# Car Insurance/ Driving Licence HELP!!



## irenemcl (Jan 23, 2010)

Hi,
We have recently moved to Alicante from NZ. We are both dual Irish/NZ citizens and have NZ driving licences. We also have UK licences although not with us as they are the paper versions from about 12 years ago. Our problem is we are trying to buy a car but cannot get insurance with a NZ licence. Does anyone know anything about this??Is it possible to exchange our NZ licences for international ones temporarily and drive on these until we can sort out a spanish licence??Will we get car insurance with an international driving licence.
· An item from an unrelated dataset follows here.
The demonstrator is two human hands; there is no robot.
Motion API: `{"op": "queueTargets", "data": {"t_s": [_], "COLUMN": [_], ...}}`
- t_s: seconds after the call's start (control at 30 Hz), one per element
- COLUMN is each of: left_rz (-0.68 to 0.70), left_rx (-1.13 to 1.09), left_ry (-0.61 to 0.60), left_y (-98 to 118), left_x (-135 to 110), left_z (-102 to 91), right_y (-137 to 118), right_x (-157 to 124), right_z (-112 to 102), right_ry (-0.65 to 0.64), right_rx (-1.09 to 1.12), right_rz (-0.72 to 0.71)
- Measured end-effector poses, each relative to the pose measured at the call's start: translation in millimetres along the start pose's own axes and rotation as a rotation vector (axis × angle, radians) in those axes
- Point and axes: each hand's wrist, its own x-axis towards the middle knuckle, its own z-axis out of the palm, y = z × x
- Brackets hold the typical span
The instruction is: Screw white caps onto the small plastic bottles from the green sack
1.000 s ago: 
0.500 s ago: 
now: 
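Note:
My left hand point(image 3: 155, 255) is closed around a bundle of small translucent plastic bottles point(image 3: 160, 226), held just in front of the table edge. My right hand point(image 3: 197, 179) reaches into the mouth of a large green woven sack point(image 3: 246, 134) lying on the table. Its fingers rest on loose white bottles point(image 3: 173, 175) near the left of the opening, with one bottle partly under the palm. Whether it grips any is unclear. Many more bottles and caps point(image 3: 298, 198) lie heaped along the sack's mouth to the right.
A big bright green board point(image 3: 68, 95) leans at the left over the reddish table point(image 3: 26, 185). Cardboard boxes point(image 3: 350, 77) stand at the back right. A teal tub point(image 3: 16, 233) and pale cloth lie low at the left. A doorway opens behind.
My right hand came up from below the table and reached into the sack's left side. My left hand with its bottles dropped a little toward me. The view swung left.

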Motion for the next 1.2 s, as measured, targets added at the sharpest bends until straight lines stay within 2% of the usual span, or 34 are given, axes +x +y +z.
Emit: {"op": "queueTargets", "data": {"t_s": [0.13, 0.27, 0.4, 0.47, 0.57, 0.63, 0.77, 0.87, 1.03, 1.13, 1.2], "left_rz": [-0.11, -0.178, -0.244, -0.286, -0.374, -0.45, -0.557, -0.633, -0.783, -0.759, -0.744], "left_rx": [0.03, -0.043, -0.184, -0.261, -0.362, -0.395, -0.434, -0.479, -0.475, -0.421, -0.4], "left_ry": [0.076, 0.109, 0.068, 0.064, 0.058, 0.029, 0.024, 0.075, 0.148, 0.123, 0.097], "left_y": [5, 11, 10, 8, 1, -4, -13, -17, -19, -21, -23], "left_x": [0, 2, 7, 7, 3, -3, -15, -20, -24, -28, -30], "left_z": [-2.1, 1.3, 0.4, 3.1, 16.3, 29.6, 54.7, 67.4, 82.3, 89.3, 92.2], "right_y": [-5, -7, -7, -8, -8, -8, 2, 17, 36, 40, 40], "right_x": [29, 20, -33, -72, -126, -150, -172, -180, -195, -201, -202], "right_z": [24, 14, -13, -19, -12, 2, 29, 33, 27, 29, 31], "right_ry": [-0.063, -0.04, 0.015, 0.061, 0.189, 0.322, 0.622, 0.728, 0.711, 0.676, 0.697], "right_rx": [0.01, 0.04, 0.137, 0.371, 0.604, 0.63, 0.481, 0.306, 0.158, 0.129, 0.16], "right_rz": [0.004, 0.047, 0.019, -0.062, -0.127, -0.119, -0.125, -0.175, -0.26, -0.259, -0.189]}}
Am trying the insurance companies as well but just checking to see if anyone has had any experience of this

Thanks

Irene


----------



## gus-lopez (Jan 4, 2010)

I'd forget the NZ ones & find the UKones,even if they are the old paper ones you can still exchange them for Spanish , & that's the best way to go. I've never been asked for licence details when buying insurance , can't really see why they should be interested as they are insuring the vehicle, not the person.


----------



## Xose (Dec 10, 2008)

gus-lopez said:


> I'd forget the NZ ones & find the UKones,even if they are the old paper ones you can still exchange them for Spanish , & that's the best way to go. I've never been asked for licence details when buying insurance , can't really see why they should be interested as they are insuring the vehicle, not the person.


Agree on the license - if the paper one is still valid in the EU. I guess DVLA could answer that.

Key question in my experience has always been if the license was issued within the EU or another country.

Xose


----------



## Guest (Jul 10, 2010)

You're so lucky to have the UK license! Find that piece of paper and exploit it all you can, because it'll be your magic ticket.

If not, you and I are in the same boat. (Source: NZ Embassy in Spain.) Once you have been a Spanish resident for more than six months, you can no longer drive on your NZ licence and MUST get a Spanish one. For those holding a NZ license, this means having to take the Spanish driving test much like a new driver would. Regarding insurance, my OH's company refused to recognize me as one of the drivers of his car because my US license was no longer legal after six months. 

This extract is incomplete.